> **WHAT IS EXPECTED**: Without the pictures, restate all of the data below word for word.

Stored items from a collection
-----

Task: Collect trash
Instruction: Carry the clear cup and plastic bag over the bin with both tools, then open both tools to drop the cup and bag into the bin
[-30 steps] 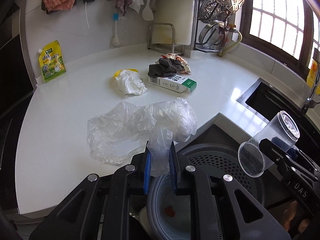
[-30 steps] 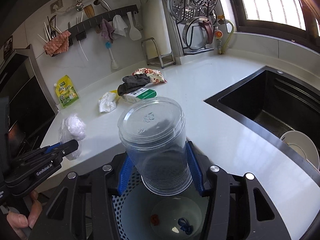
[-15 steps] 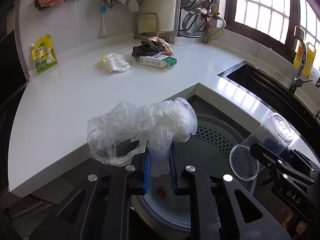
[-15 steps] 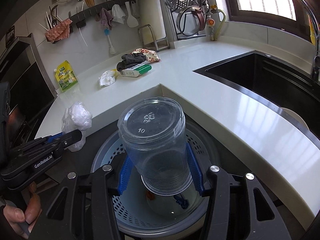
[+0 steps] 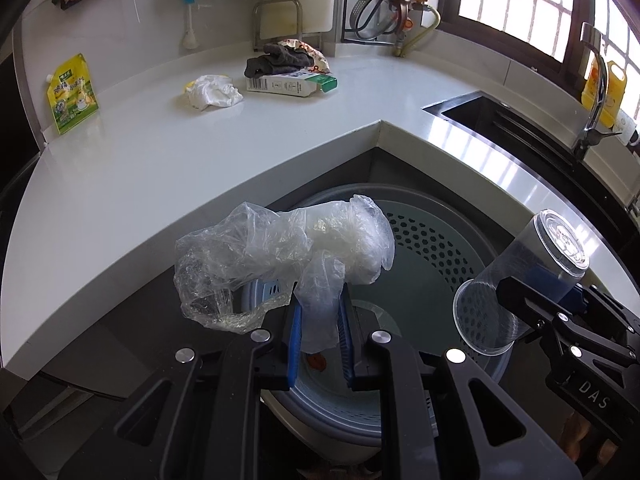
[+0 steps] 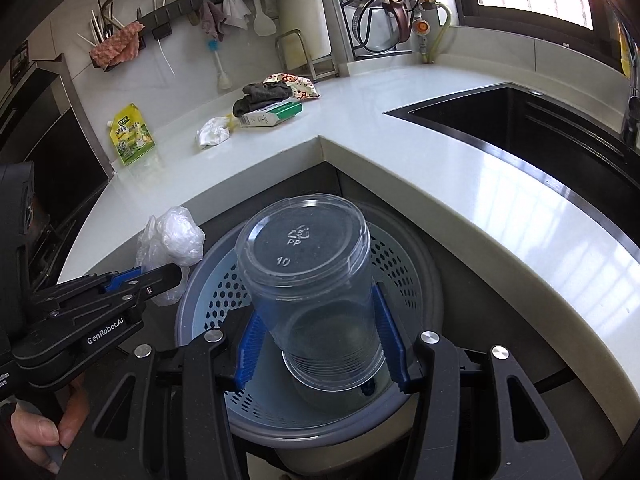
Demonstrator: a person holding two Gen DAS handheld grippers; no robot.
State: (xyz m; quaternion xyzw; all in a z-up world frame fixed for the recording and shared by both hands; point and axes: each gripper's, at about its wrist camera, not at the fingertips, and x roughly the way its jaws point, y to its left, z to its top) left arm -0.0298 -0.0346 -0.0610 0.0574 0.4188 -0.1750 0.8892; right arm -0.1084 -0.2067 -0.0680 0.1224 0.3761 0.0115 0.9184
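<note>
left gripper (image 5: 318, 344) is pinching a crumpled clear plastic bag (image 5: 280, 256) between its blue pads, jaws nearly together; the bag is bulging up and out over the near rim of the perforated bin (image 5: 432, 240), most of it hanging to the left of the fingers. right gripper (image 6: 320, 340) is clamping a clear plastic cup (image 6: 312, 280), jaws standing about half apart with the pads pressing on the cup's sides; the cup is lying tilted with its base (stamped pp) facing the camera and its mouth pointing down into the bin (image 6: 400, 264). in the left wrist view the cup (image 5: 520, 280) is hanging over the bin's right edge. a person's hand (image 6: 40, 436) is gripping the left tool's handle, left of the bin.

beyond the bin, the white counter (image 5: 160, 160) is wrapping around it. further back from the bin, a crumpled white wad (image 5: 212, 92), a carton (image 5: 288, 84) lying flat, and a dark cloth (image 5: 276, 62) resting on the carton's far side. far left of the bin, a yellow-green pouch (image 5: 72, 92) is leaning at the wall. right of the bin, a dark sink (image 6: 540, 128).
</note>
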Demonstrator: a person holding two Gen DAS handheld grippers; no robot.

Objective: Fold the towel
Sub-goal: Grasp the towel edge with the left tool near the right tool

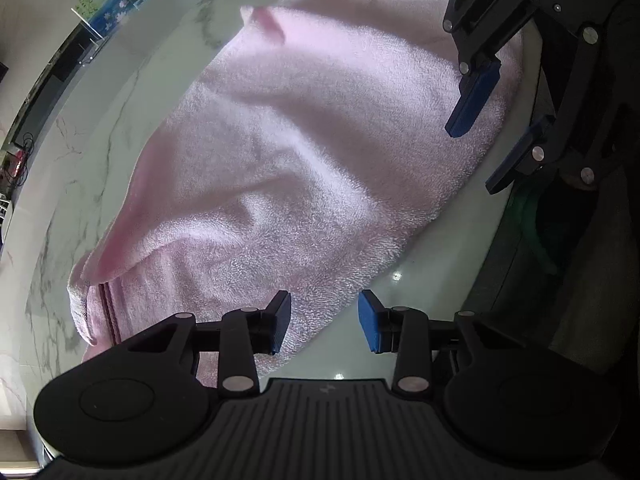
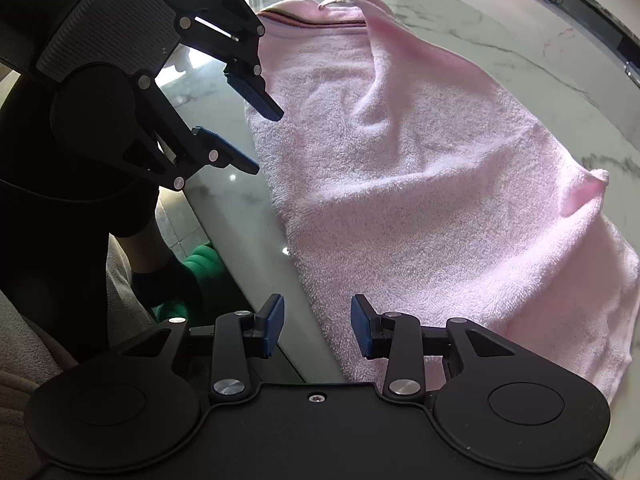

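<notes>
One pink towel [image 1: 288, 168] lies rumpled on the marble tabletop [image 1: 100, 128]. Two tongs, left tongs [image 1: 324, 322] and right tongs [image 2: 317, 327], hover with jaws parted, gripping nothing.

A pink towel [image 1: 280, 168] of looped terry cloth lies rumpled on the tabletop [image 1: 120, 120], its pile fuzzy, matt and slightly rough. At one end of the towel a flat woven band [image 2: 316, 20] with darker stripes looks smoother than the pile. The tabletop under the towel is polished white stone with grey veins, glossy enough to mirror small lights. Beside the towel, the left hand-held gripper [image 1: 324, 322] and the right hand-held gripper [image 2: 318, 326] are matt black plastic with bright, smooth metal pivot pins. Their fingertips [image 2: 276, 324] carry blue, finely ribbed pads with a rubbery look.
</notes>
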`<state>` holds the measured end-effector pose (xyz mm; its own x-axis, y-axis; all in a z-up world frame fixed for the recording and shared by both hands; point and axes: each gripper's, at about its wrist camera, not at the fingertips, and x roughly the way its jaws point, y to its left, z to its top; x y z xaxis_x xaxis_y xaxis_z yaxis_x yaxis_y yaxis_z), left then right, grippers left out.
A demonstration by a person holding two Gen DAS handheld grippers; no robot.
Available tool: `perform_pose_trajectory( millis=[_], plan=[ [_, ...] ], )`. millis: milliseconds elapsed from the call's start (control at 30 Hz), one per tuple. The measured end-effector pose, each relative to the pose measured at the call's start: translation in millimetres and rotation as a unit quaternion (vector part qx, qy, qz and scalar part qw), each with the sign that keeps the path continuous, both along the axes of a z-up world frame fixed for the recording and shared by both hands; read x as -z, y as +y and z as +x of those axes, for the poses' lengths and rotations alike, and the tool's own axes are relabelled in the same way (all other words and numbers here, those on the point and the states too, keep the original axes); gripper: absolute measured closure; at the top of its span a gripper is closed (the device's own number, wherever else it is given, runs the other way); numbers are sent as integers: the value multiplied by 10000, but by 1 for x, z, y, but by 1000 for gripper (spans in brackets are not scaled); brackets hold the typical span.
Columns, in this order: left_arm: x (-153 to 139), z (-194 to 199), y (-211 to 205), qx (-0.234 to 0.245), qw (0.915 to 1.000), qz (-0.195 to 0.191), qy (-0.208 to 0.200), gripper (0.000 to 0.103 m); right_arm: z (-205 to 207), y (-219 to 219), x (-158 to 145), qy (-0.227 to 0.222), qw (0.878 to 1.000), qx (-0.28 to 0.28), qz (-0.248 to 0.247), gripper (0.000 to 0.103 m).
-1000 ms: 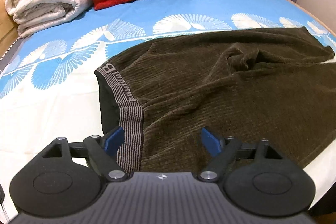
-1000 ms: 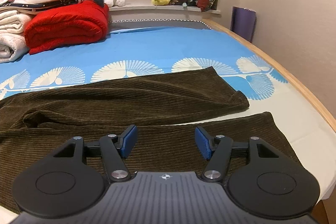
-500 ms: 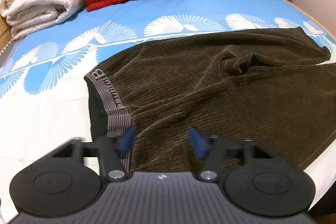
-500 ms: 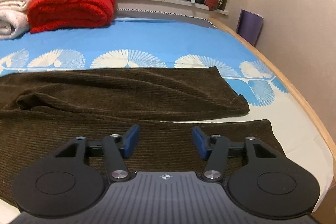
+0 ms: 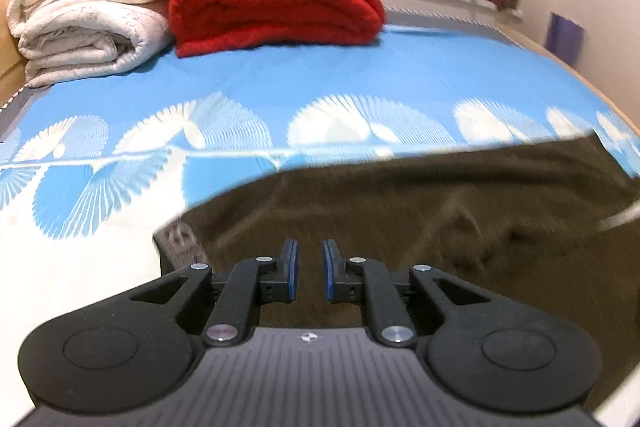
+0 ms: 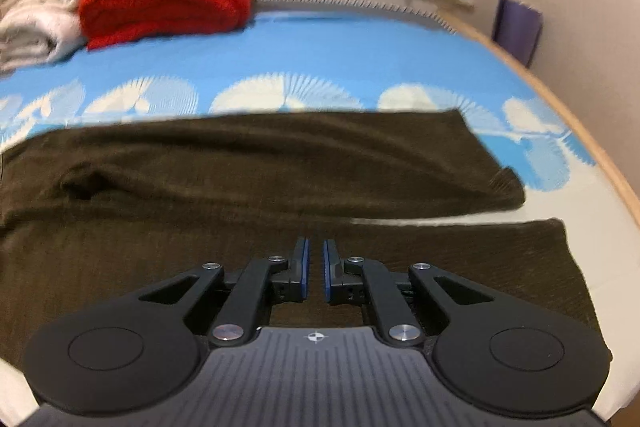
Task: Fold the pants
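My left gripper (image 5: 307, 269) is closing on the pants (image 5: 440, 227) beside the waistband (image 5: 180, 243); my right gripper (image 6: 314, 269) has pinched the near leg.

The bed (image 6: 320, 47) wears a blue sheet with white fan shapes, pale along the near edge. Dark brown pants (image 6: 260, 163) lie spread across the near part, both legs reaching right. At the far left, a folded red blanket (image 5: 276, 3) sits beside rolled white quilts (image 5: 88, 27).
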<state>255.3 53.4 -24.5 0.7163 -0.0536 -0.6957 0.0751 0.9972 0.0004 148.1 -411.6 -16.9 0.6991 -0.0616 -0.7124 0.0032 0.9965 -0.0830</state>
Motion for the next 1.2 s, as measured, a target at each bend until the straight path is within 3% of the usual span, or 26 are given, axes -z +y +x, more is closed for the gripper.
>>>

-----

> **YOUR SOLUTION**:
Task: Collect trash
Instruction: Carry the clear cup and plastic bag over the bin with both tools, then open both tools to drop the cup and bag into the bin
[-30 steps] 
[-30 steps] 
[-15 steps] 
[-15 steps] 
[+0 steps] 
[+0 steps] 
Demonstrator: a person holding two Gen DAS handheld grippers; no robot.
State: (xyz m; quaternion xyzw; all in a z-up world frame fixed for the recording and shared by both hands; point and axes: each gripper's, at about its wrist camera, not at the fingertips, and x roughly the way its jaws point, y to its left, z to its top) left arm -0.0298 -0.0346 -0.0610 0.0574 0.4188 -0.1750 0.8892; right arm -0.1084 -0.2067 -0.0680 0.1224 0.3761 0.0115 0.9184
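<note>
left gripper (image 5: 318, 344) is pinching a crumpled clear plastic bag (image 5: 280, 256) between its blue pads, jaws nearly together; the bag is bulging up and out over the near rim of the perforated bin (image 5: 432, 240), most of it hanging to the left of the fingers. right gripper (image 6: 320, 340) is clamping a clear plastic cup (image 6: 312, 280), jaws standing about half apart with the pads pressing on the cup's sides; the cup is lying tilted with its base (stamped pp) facing the camera and its mouth pointing down into the bin (image 6: 400, 264). in the left wrist view the cup (image 5: 520, 280) is hanging over the bin's right edge. a person's hand (image 6: 40, 436) is gripping the left tool's handle, left of the bin.

beyond the bin, the white counter (image 5: 160, 160) is wrapping around it. further back from the bin, a crumpled white wad (image 5: 212, 92), a carton (image 5: 288, 84) lying flat, and a dark cloth (image 5: 276, 62) resting on the carton's far side. far left of the bin, a yellow-green pouch (image 5: 72, 92) is leaning at the wall. right of the bin, a dark sink (image 6: 540, 128).
</note>
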Demonstrator: a person holding two Gen DAS handheld grippers; no robot.

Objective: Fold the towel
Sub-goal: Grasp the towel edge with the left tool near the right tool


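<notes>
One pink towel [image 1: 288, 168] lies rumpled on the marble tabletop [image 1: 100, 128]. Two tongs, left tongs [image 1: 324, 322] and right tongs [image 2: 317, 327], hover with jaws parted, gripping nothing.

A pink towel [image 1: 280, 168] of looped terry cloth lies rumpled on the tabletop [image 1: 120, 120], its pile fuzzy, matt and slightly rough. At one end of the towel a flat woven band [image 2: 316, 20] with darker stripes looks smoother than the pile. The tabletop under the towel is polished white stone with grey veins, glossy enough to mirror small lights. Beside the towel, the left hand-held gripper [image 1: 324, 322] and the right hand-held gripper [image 2: 318, 326] are matt black plastic with bright, smooth metal pivot pins. Their fingertips [image 2: 276, 324] carry blue, finely ribbed pads with a rubbery look.
</notes>
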`<state>` holds the measured end-effector pose (xyz mm; its own x-axis, y-axis; all in a z-up world frame fixed for the recording and shared by both hands; point and axes: each gripper's, at about its wrist camera, not at the fingertips, and x roughly the way its jaws point, y to its left, z to its top; x y z xaxis_x xaxis_y xaxis_z yaxis_x yaxis_y yaxis_z), left then right, grippers left out.
A demonstration by a person holding two Gen DAS handheld grippers; no robot.
Available tool: `perform_pose_trajectory( millis=[_], plan=[ [_, ...] ], )`. millis: milliseconds elapsed from the call's start (control at 30 Hz), one per tuple. The measured end-effector pose, each relative to the pose measured at the call's start: translation in millimetres and rotation as a unit quaternion (vector part qx, qy, qz and scalar part qw), each with the sign that keeps the path continuous, both along the axes of a z-up world frame fixed for the recording and shared by both hands; read x as -z, y as +y and z as +x of those axes, for the poses' lengths and rotations alike, and the tool's own axes are relabelled in the same way (all other words and numbers here, those on the point and the states too, keep the original axes); gripper: absolute measured closure; at the top of its span a gripper is closed (the device's own number, wherever else it is given, runs the other way); numbers are sent as integers: the value multiplied by 10000, but by 1 for x, z, y, but by 1000 for gripper (spans in brackets are not scaled); brackets hold the typical span.
Columns, in this order: left_arm: x (-153 to 139), z (-194 to 199), y (-211 to 205), qx (-0.234 to 0.245), qw (0.915 to 1.000), qz (-0.195 to 0.191), qy (-0.208 to 0.200), gripper (0.000 to 0.103 m); right_arm: z (-205 to 207), y (-219 to 219), x (-158 to 145), qy (-0.227 to 0.222), qw (0.878 to 1.000), qx (-0.28 to 0.28), qz (-0.248 to 0.247), gripper (0.000 to 0.103 m).
-1000 ms: 
-1000 ms: 
-500 ms: 
-500 ms: 
+0 ms: 
+0 ms: 
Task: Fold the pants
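My left gripper (image 5: 307, 269) is closing on the pants (image 5: 440, 227) beside the waistband (image 5: 180, 243); my right gripper (image 6: 314, 269) has pinched the near leg.

The bed (image 6: 320, 47) wears a blue sheet with white fan shapes, pale along the near edge. Dark brown pants (image 6: 260, 163) lie spread across the near part, both legs reaching right. At the far left, a folded red blanket (image 5: 276, 3) sits beside rolled white quilts (image 5: 88, 27).
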<state>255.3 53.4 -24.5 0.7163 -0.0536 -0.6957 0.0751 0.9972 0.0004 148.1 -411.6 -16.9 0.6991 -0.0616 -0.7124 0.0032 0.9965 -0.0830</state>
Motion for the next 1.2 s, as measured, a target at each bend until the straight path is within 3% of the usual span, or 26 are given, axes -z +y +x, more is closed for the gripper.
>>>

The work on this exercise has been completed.